The Lusitano has a well-proportioned noble head of medium length that is narrow and dry, with the cheek inclined to be long. It has a slightly sub-convex profile with a slightly curved forehead narrowing to a finely curved nose. The eyes are elliptical or almond-shaped and are large, alive, expressive and confident. The medium-length ears are fine, narrow and expressive. The neck is of medium length and arched, ending at a narrow junction with the head. The body is short-coupled with powerful shoulders, a deep rib cage and broad powerful loins. The mane and tail are abundant and silky with the tail set rather low on an unobtrusive hip. Even when excited, the tail is not carried very high.
The Lusitano has a trait that is often associated with Iberian horses. It is called "campaneo" in Spain, and it is the action of the front leg that does not show a straight forward movement, but rather swings out laterally to a degree. It appears to be an inherent trait of the Iberian horse. Just as in the Andalusian breed, some Lusitano horses can be found that do a lateral gait.

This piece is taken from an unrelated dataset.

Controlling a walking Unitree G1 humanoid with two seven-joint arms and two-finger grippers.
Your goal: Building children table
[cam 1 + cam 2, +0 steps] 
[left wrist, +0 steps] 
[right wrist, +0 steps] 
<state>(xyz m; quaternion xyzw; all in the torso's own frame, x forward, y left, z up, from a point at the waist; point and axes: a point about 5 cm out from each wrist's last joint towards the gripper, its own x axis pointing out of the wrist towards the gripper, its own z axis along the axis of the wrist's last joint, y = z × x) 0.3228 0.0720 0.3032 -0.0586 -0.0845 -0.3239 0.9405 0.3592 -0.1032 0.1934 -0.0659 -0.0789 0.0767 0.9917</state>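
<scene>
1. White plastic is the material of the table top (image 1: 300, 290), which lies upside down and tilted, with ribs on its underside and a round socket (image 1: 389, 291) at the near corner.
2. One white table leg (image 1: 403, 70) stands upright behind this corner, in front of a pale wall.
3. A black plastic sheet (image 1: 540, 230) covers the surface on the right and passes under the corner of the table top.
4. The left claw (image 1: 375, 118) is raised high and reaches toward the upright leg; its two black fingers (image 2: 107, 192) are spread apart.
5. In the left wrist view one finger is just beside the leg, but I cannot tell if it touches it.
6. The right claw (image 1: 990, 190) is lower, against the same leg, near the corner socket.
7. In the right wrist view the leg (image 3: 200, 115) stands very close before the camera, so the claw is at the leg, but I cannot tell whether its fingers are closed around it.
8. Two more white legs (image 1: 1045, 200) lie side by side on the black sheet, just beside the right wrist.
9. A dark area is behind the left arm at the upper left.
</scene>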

While the Lusitano was not bred for its gait, but for its agility in the bullring, there are still some individuals that have retained the gait and the action of these Lusitano horses is showy. The cannon bones are comparatively long and lend to the knee action and proud, elevated movements. The hind leg is positioned well underneath the body axis, producing the hock action so suited to collection and impulsion. The movements are agile, sure-footed, elevated forward and uphill, and carry the rider in comfort. It is a gait that there is no clear written description of, and one that must be seen or ridden to be fully appreciated.